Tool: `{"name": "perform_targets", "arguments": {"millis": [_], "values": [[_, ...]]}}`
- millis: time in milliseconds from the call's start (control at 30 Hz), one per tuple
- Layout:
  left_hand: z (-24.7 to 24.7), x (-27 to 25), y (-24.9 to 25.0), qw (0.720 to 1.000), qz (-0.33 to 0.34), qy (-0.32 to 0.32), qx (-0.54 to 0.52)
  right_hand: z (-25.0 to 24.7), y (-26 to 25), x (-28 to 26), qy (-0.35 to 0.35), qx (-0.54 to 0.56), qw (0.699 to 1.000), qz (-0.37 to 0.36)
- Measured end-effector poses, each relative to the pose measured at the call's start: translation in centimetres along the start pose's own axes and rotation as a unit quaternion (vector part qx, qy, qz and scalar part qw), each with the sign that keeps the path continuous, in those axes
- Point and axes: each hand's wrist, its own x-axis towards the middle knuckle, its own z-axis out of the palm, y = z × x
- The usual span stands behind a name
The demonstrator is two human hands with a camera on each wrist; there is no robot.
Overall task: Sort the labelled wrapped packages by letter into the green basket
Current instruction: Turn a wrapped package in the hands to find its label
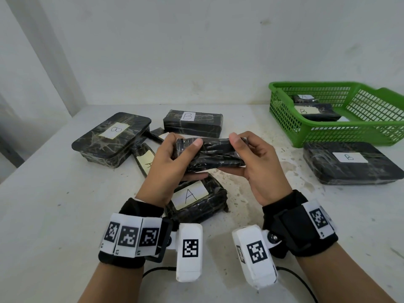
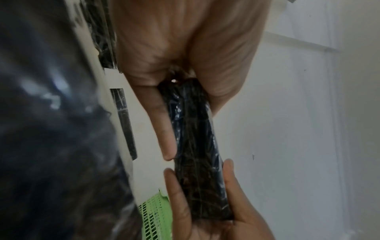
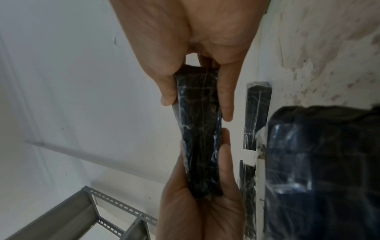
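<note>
Both hands hold one black wrapped package (image 1: 215, 155) above the table's middle; no label shows on it. My left hand (image 1: 175, 158) grips its left end, thumb on top. My right hand (image 1: 253, 162) grips its right end the same way. The wrist views show the package (image 2: 197, 146) (image 3: 199, 138) pinched between thumbs and fingers from both ends. Under the hands lies a package labelled A (image 1: 194, 200). The green basket (image 1: 284, 114) stands at the back right with a B package (image 1: 317, 112) and another package (image 1: 303, 98) inside.
B packages lie at the back left (image 1: 113, 138), back middle (image 1: 193, 122) and right (image 1: 352, 162) beside the basket. A slim package (image 1: 144, 159) and a smaller one (image 1: 158, 134) lie left of the hands. A white wall rises behind the table.
</note>
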Motion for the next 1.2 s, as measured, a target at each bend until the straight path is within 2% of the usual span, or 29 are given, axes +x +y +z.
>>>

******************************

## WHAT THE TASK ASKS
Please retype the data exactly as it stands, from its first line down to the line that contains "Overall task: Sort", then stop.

## PROBLEM SOLUTION
Tool: `{"name": "perform_targets", "arguments": {"millis": [_], "values": [[_, ...]]}}`
- millis: time in milliseconds from the call's start (control at 30 Hz), one per tuple
- Layout:
  left_hand: z (-24.7 to 24.7), x (-27 to 25), y (-24.9 to 25.0), qw (0.720 to 1.000), qz (-0.33 to 0.34), qy (-0.32 to 0.32), qx (-0.54 to 0.52)
  right_hand: z (-25.0 to 24.7), y (-26 to 25), x (-28 to 26), qy (-0.35 to 0.35), qx (-0.54 to 0.56), qw (0.699 to 1.000), qz (-0.37 to 0.36)
- Measured end-effector poses, each relative to the pose measured at the call's start: translation in centimetres along the start pose's own axes and rotation as a unit quaternion (vector part qx, qy, qz and scalar part qw), each with the sign that keeps the path continuous, in those axes
- Point and axes: each hand's wrist, its own x-axis towards the middle knuckle, its own z-axis out of the palm, y = z × x
- The usual span stands behind a name
The demonstrator is two human hands with a camera on each wrist; there is no robot.
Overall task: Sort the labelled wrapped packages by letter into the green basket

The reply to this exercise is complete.